At the end of 1Q23, Euro­pean hub and Asian spot liq­ue­fied nat­ur­al gas (LNG) prices had fall­en below their sum­mer 2021 lev­els, albeit remain­ing well above their his­toric averages

  • Fol­low­ing the sup­ply shock sparked by Russia’s inva­sion of Ukraine in Feb­ru­ary 2022, spot gas prices across the key north­east Asian, North Amer­i­can and Euro­pean mar­kets dropped by close to 70% between mid-Decem­ber and the end of the 1Q23.
  • Nat­ur­al gas con­sump­tion in Europe’s advanced economies fell by an esti­mat­ed 55 bil­lion cubic meters (bcm) year-over-year (YoY) dur­ing the 202223 heat­ing sea­son, a record drop, reflect­ing mild weath­er and reduced consumption.
  • High stor­age lev­els in Europe are expect­ed to reduce injec­tion demand dur­ing the sum­mer of 2023.
  • The futures mar­ket in US gas is antic­i­pat­ing a near dou­bling in price by year-end to about $4/​MMbtu. Key fac­tors includ­ing adverse weath­er, low­er avail­abil­i­ty of LNG, and the pos­si­bil­i­ty of a fur­ther decline in Russ­ian pipeline gas deliv­er­ies to Europe could eas­i­ly renew mar­ket ten­sions and upward price pressure.
  • The US is pro­ject­ed to account for over half of the LNG glob­al sup­ply increase in 2023 and become the world’s largest LNG exporter. Glob­al LNG sup­ply is fore­cast to increase by a mere 4% (or over 20 bcm) in 2023 which would not be suf­fi­cient to off­set an expect­ed reduc­tion in Russia’s piped gas sup­plies to Europe.

Oil Overview


IEA pre­dicts world oil demand is approach­ing a peak

  • Growth in world oil demand is set to lose momen­tum over the 2022 – 28 fore­cast peri­od as the ener­gy tran­si­tion gath­ers pace, with an over­all peak loom­ing on the hori­zon. Led by con­tin­ued increas­es in petro­chem­i­cal feed­stocks, total oil con­sump­tion growth will remain nar­row­ly pos­i­tive through 2028 as usage ris­es to 105.7 MMb/​d, 5.9 MMb/​d above 2022 levels.

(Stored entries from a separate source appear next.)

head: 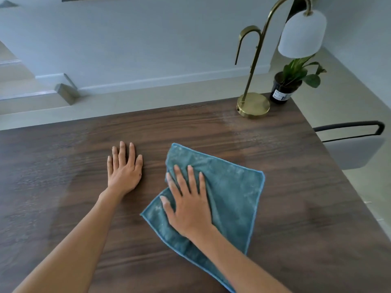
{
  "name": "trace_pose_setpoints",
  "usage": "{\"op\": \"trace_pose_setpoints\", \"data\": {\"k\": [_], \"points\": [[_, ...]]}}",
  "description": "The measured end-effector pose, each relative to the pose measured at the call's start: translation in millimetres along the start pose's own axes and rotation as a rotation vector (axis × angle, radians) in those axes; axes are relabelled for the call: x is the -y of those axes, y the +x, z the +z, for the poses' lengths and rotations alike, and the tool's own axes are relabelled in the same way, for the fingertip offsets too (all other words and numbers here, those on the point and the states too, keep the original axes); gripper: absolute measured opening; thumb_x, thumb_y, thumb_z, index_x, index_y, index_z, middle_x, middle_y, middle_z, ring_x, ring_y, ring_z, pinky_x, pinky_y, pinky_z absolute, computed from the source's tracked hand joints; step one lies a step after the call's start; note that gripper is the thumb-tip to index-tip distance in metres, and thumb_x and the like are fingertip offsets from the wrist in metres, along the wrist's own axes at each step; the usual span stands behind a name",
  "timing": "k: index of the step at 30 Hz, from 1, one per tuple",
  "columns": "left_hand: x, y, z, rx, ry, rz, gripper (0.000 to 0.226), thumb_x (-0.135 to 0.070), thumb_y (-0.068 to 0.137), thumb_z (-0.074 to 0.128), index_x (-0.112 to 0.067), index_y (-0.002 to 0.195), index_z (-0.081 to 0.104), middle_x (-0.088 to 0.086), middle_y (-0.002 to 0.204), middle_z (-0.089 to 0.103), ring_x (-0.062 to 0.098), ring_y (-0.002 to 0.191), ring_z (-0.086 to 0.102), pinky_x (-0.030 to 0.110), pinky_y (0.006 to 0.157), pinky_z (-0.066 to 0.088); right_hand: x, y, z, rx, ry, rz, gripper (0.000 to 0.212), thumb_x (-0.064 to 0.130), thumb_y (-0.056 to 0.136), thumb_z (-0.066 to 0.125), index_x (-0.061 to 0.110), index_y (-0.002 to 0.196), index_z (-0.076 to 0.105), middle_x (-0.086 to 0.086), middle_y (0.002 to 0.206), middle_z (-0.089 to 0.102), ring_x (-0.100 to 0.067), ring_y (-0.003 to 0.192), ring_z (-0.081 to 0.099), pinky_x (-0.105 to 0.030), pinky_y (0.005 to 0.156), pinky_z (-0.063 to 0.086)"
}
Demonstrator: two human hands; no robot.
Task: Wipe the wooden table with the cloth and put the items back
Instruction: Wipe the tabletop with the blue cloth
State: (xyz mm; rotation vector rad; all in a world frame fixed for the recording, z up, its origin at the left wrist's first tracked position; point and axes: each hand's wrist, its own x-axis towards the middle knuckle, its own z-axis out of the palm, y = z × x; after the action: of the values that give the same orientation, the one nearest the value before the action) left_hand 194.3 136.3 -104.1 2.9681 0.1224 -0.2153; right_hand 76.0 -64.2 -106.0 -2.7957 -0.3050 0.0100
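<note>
Wiping stage, seen from above my own hands and read from left to right. At the left, my left hand lies flat on the bare wooden bench with fingers spread and nothing under or in it; I judge it is only bracing me. Just to its right, apart from it, my right hand presses palm-down on the teal cloth, fingers splayed over the fabric rather than curled around it, so the cloth is pinned to the bench, not gripped. The cloth lies partly folded near the middle of the bench, its left edge bunched beneath my fingers. Farther right, at the far corner, a brass lamp stands on the bench with a small potted plant just beside it; a chair sits off the right edge. Pale streaks near the lamp base suggest that part is damp or unfinished. Next, I judge, the cloth must be swept on with steady downward pressure toward the lamp corner, lifting or skirting those two items.
</note>
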Motion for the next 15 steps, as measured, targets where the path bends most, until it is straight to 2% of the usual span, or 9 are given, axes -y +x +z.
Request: {"op": "trace_pose_setpoints", "data": {"k": [3, 6, 9, 11, 15], "points": [[3, -6, 0, 0.029, 0.015, 0.006, 0.061, -0.04, 0.105, 0.024, -0.022, 0.159, 0.002, 0.008, 0.166, -0.012, 0.032, 0.152, -0.012, 0.049, 0.123, -0.001, 10, 43, 4, 0.044, 0.007, -0.034, 0.064, 0.054, 0.103, 0.027, 0.026, 0.161, 0.023, -0.001, 0.171, 0.012, -0.03, 0.158, -0.001, -0.057, 0.124, 0.003], [-1, -9, -4, 0.042, -0.003, 0.01, 0.06, -0.039, 0.106, 0.025, -0.023, 0.159, 0.001, 0.006, 0.165, -0.014, 0.03, 0.152, -0.014, 0.045, 0.122, -0.004, -10, 87, -8, 0.114, -0.003, -0.034, 0.064, 0.054, 0.104, 0.021, 0.028, 0.163, 0.015, 0.0, 0.171, 0.004, -0.023, 0.157, -0.007, -0.05, 0.126, -0.005], [-3, -8, -10, 0.076, -0.065, -0.034, 0.061, -0.044, 0.105, 0.022, -0.026, 0.159, 0.0, 0.001, 0.165, -0.016, 0.024, 0.151, -0.017, 0.041, 0.122, -0.007, -56, 111, -29, 0.125, -0.013, 0.027, 0.067, 0.057, 0.104, 0.015, 0.027, 0.163, 0.006, 0.0, 0.171, -0.005, -0.02, 0.157, -0.009, -0.046, 0.126, -0.007], [-3, -8, -10, 0.092, -0.067, -0.029, 0.061, -0.044, 0.105, 0.021, -0.027, 0.159, -0.002, 0.0, 0.165, -0.018, 0.023, 0.151, -0.018, 0.04, 0.122, -0.008, -97, 109, -44, 0.099, -0.008, 0.084, 0.067, 0.058, 0.104, 0.012, 0.027, 0.163, 0.005, 0.0, 0.171, -0.006, -0.02, 0.157, -0.007, -0.045, 0.127, -0.006], [2, -8, -11, 0.098, -0.069, -0.026, 0.062, -0.045, 0.105, 0.021, -0.029, 0.158, -0.004, -0.002, 0.165, -0.019, 0.021, 0.151, -0.02, 0.04, 0.122, -0.01, -172, 54, -67, -0.018, -0.005, 0.212, 0.065, 0.057, 0.103, 0.019, 0.03, 0.162, 0.017, 0.005, 0.171, 0.005, -0.016, 0.158, 0.002, -0.041, 0.128, 0.0]]}}
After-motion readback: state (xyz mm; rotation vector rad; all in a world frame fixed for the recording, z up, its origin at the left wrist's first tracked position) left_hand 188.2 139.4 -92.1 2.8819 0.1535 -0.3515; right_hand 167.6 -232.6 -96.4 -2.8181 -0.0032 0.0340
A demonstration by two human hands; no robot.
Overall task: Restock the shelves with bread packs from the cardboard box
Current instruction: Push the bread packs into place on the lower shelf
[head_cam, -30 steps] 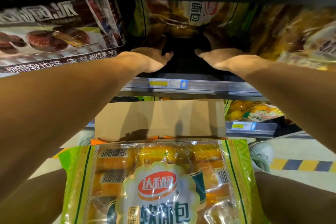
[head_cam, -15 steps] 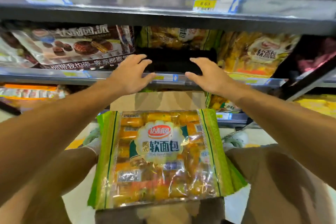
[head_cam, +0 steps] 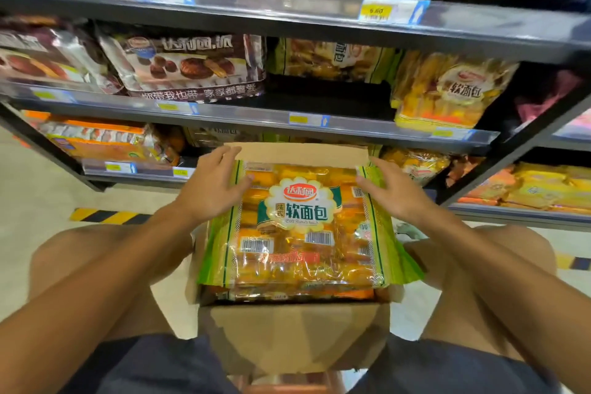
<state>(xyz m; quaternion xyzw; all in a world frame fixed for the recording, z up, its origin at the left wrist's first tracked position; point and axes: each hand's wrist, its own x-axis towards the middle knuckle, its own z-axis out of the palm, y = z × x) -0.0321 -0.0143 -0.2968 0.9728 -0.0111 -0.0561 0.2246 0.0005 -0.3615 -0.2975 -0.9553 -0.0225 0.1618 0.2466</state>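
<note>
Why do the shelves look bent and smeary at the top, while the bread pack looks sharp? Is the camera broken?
Not broken. In the head view, the wide-angle lens bows the shelf rails toward the edges; the upper price tags are motion-blurred and barely legible, and the top shelf is in deep shadow. The bread pack in the cardboard box is sharper, with some glare on its wrapper.
</note>
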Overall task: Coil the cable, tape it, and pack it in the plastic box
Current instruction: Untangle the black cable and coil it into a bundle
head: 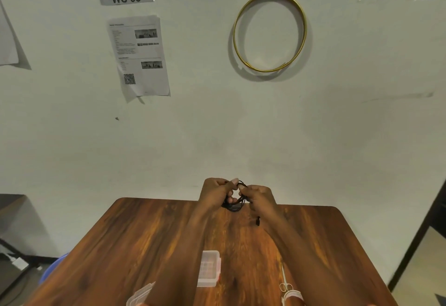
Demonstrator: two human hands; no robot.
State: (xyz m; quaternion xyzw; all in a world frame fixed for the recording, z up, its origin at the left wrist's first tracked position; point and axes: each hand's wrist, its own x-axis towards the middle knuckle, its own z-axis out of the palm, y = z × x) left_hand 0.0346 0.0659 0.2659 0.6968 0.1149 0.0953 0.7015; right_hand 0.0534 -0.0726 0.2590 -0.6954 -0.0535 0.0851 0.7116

Demand for oil for com­bustible fos­sil fuels – which excludes bio­fu­els, petro­chem­i­cal feed­stocks and oth­er non-ener­gy uses – is on course to peak at 81.6 MMb/​d in 2028

  • The expect­ed post-pan­dem­ic pin­na­cle in oil demand is expect­ed for gaso­line in 2023, road trans­port in 2025 and total trans­port in 2026. Some economies, notably Chi­na and India, will con­tin­ue to reg­is­ter growth through­out the fore­cast. The Orga­ni­za­tion for Eco­nom­ic Coop­er­a­tion and Devel­op­ment (OECD) may crest this year, as a result of the sweep­ing impact of mount­ing vehi­cle effi­cien­cies and electrification.
  • The glob­al ener­gy cri­sis sparked a move­ment towards low­er-emis­sion sources, as well as pol­i­cy empha­sis on ener­gy effi­cien­cy improve­ments, with $2 T mobi­lized for clean ener­gy invest­ments by 2030, and the rapid growth in elec­tric vehi­cle (EV) sales.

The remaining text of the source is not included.